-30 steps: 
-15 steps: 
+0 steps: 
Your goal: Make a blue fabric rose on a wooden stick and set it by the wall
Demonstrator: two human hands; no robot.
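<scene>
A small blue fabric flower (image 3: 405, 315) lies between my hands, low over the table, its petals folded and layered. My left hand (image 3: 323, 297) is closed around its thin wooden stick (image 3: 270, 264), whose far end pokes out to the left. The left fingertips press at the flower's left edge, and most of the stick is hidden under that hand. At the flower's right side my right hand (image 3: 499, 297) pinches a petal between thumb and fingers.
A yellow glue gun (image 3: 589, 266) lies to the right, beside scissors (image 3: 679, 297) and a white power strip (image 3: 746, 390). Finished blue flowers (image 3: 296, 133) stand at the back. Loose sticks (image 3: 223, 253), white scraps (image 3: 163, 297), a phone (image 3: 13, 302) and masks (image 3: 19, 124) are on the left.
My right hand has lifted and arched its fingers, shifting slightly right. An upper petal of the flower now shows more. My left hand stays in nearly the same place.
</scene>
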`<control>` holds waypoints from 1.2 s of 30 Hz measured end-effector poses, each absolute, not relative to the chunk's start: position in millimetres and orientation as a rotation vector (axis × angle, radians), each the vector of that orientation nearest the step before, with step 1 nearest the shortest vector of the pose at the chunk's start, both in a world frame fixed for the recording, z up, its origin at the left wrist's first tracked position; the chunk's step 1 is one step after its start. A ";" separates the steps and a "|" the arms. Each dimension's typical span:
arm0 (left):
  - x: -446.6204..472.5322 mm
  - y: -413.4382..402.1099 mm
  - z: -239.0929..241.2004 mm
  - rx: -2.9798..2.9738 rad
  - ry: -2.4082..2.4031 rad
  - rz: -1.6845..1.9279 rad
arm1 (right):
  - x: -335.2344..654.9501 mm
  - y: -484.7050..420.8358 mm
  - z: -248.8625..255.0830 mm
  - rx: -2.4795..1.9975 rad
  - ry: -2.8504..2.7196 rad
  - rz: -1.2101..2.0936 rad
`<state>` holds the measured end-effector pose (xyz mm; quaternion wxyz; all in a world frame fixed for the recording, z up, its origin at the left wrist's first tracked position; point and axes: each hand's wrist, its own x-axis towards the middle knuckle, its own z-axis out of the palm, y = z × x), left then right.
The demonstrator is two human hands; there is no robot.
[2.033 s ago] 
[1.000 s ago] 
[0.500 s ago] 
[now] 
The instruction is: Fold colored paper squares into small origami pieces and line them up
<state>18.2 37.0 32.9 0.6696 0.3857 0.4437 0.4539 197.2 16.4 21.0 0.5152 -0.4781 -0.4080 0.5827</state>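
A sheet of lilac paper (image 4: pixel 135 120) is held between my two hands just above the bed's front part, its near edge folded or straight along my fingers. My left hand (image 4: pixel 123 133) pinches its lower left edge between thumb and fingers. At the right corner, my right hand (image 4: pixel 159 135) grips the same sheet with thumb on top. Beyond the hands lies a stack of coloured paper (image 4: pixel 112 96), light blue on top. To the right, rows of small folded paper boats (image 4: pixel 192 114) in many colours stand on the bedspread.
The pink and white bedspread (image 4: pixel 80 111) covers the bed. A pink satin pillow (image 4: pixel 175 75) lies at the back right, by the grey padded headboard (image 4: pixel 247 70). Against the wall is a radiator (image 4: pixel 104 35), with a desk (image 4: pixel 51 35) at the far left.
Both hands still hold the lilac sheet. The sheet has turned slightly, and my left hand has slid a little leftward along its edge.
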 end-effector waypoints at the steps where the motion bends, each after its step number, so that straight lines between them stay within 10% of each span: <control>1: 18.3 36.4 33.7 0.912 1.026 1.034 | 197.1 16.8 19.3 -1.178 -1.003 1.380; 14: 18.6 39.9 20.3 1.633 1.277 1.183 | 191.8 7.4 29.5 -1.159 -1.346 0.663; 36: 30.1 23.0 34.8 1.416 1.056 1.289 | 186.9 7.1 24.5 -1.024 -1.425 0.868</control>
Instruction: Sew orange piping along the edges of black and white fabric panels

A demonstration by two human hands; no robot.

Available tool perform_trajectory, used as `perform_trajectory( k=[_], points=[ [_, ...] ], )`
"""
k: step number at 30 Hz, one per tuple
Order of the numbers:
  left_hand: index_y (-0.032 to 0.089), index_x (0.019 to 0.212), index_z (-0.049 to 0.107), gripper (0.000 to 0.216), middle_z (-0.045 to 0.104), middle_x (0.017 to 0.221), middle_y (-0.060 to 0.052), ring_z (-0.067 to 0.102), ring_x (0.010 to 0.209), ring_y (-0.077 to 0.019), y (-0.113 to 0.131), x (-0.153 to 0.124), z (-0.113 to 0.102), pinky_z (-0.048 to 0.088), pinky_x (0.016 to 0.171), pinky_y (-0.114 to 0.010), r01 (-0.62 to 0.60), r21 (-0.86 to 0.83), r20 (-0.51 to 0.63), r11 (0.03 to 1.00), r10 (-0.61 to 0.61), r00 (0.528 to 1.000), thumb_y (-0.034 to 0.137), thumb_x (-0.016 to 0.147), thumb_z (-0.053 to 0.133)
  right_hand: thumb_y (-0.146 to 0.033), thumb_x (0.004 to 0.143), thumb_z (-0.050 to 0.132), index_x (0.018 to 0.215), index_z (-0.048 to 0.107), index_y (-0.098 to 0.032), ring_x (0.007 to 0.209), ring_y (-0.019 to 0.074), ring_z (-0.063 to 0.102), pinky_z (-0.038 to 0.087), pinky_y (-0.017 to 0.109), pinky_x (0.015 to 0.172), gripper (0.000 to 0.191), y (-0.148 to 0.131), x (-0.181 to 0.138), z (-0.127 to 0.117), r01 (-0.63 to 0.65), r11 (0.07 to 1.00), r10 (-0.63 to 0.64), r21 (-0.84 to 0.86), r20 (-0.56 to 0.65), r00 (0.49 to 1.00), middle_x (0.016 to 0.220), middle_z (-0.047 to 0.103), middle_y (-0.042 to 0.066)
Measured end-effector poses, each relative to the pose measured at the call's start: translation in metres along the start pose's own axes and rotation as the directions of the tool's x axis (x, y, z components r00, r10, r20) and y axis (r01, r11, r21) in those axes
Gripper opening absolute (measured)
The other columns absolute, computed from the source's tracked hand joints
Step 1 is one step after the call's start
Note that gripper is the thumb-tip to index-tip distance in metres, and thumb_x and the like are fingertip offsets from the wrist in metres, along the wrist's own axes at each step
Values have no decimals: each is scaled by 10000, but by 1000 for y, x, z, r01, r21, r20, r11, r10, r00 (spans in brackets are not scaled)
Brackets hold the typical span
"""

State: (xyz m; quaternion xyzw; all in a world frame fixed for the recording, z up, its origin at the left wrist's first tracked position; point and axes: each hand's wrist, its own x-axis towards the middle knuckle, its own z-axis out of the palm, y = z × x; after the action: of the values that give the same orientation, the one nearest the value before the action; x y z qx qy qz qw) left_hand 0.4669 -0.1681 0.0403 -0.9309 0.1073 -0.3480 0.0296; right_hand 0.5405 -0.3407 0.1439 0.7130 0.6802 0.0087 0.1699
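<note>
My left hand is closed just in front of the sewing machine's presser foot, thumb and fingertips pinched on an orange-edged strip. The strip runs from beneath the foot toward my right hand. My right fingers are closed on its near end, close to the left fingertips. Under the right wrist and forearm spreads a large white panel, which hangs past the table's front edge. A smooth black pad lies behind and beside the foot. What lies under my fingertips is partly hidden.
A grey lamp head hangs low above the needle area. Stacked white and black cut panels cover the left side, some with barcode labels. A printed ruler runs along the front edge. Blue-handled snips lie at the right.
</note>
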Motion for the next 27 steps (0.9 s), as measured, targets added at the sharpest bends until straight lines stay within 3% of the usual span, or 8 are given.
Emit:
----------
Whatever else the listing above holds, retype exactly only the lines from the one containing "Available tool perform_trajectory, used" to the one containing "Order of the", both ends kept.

Available tool perform_trajectory, used as `perform_trajectory( k=[_], points=[ [_, ...] ], )`
"""
k: step number at 30 Hz, one per tuple
Order of the numbers:

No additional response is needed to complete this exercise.